Al riguardo considerò che, per verificare la legittimità del detto aumento, bisognava partire dalla delibera n. 21 del 2000, adottata dalla Giunta comunale, con la quale l'ente territoriale, avvalendosi dei suoi poteri discrezionali, aveva deliberato di recuperare il costo della fornitura dell'acqua potabile nell'84%, ripartendo il 50% sul canone fisso e il restante 50% sull'eccedenza, previa lettura dei contatori.
Con atto n. 26/2001 della stessa Giunta, ed in ottemperanza alla direttiva CIPE n. 52/2001, l'Amministrazione, avvalendosi del suo potere discrezionale, aveva deliberato di recuperare il costo di fornitura dell'acqua potabile nell'86%, ponendo a carico dell'utente quale canone fisso il 65% ed imputando il restante 35% all'eccedenza, mai rilevata.
O, secondo il giudicante, in ordine alla percentuale di recupero dei costi di gestione del servizio, la determinazione adottata in ragione dell'86% per l'anno 2001 rientrava nel potere discrezionale della P. A. e nel rispetto della direttiva CIPE, incensurabile da parte del giudice dei diritti, ma l'aumento della percentuale posta a carico dell'utente per canone fisso, variata dal 50% per l'anno 2000 al 65% per l'anno 2001, andava censurato e dichiarato illegittimo. Infatti, "la variazione in aumento dimostra l'incapacità dei responsabili del servizio di fornitura di acqua a gestire un pubblico servizio, per cui le carenze dell'ente non possono farsi carico all'utente - (mancata lettura dei contatori per rilevare l'eccedenza)" (sentenza impugnata, pag. 7).
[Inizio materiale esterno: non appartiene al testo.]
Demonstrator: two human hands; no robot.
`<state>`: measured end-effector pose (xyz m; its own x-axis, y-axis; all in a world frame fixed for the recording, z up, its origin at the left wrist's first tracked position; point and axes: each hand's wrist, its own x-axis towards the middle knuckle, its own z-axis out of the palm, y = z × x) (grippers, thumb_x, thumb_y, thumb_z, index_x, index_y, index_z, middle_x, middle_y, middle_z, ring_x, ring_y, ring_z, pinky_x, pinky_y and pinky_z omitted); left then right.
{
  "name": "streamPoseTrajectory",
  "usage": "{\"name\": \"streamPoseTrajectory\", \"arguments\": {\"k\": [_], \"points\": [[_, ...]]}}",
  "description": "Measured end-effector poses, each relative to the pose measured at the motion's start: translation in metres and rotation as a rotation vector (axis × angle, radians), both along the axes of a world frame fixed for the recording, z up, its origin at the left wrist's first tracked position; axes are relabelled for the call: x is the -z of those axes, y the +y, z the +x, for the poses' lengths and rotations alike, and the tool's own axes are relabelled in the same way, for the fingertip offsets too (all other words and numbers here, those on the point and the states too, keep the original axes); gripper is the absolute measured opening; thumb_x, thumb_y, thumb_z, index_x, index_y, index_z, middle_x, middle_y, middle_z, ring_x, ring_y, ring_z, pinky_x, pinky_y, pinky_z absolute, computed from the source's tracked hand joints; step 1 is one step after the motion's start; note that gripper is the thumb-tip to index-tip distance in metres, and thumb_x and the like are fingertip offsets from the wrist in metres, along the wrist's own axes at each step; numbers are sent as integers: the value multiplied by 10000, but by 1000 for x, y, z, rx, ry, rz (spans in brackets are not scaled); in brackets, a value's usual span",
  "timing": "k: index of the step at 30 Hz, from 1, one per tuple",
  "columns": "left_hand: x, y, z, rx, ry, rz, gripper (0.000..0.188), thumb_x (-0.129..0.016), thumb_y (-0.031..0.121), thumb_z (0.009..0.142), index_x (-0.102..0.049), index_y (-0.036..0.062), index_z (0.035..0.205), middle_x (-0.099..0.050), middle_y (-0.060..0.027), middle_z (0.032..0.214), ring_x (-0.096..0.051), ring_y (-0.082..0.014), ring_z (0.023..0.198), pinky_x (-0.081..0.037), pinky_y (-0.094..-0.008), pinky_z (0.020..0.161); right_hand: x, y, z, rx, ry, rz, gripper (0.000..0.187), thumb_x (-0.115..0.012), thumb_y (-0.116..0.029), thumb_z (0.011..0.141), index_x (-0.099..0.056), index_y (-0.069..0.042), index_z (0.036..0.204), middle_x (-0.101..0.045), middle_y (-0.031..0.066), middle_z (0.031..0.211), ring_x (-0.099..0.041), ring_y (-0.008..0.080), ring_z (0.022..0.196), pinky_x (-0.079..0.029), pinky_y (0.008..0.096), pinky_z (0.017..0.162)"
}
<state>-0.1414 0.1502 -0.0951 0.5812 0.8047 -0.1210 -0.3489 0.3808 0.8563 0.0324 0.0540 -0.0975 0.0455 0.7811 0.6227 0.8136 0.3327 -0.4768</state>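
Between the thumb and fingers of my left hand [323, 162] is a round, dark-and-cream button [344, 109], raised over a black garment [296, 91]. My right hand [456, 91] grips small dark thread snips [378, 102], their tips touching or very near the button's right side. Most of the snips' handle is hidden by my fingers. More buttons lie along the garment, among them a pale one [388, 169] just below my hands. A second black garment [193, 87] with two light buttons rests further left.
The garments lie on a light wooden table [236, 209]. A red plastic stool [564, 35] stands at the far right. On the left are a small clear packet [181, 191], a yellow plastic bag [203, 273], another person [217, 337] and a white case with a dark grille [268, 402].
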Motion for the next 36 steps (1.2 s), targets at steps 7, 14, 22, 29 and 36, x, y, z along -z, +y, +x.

Pertanto l'aumento del canone fisso era illegittimo ed andava dichiarato inefficace, e il Comune di Montemilone, previa parziale modifica della delibera di Giunta n. 26/2001, era tenuto a ripartire i costi di gestione del servizio, in ragione dell'86%, imputando il 50% al canone fisso e recuperando l'ulteriore 50% sull'eccedenza, previa lettura dei contatori.
La S. E. M., invece, andava estromessa dal giudizio.
Avverso la suddetta sentenza il comune di Montemilone ha proposto ricorso per cassazione, affidato a quattro motivi.
A I M ha resistito con controricorso ed ha depositato memoria.
La causa è stata assegnata alle sezioni unite civili di questa Corte, perché il primo motivo del ricorso attiene alla giurisdizione.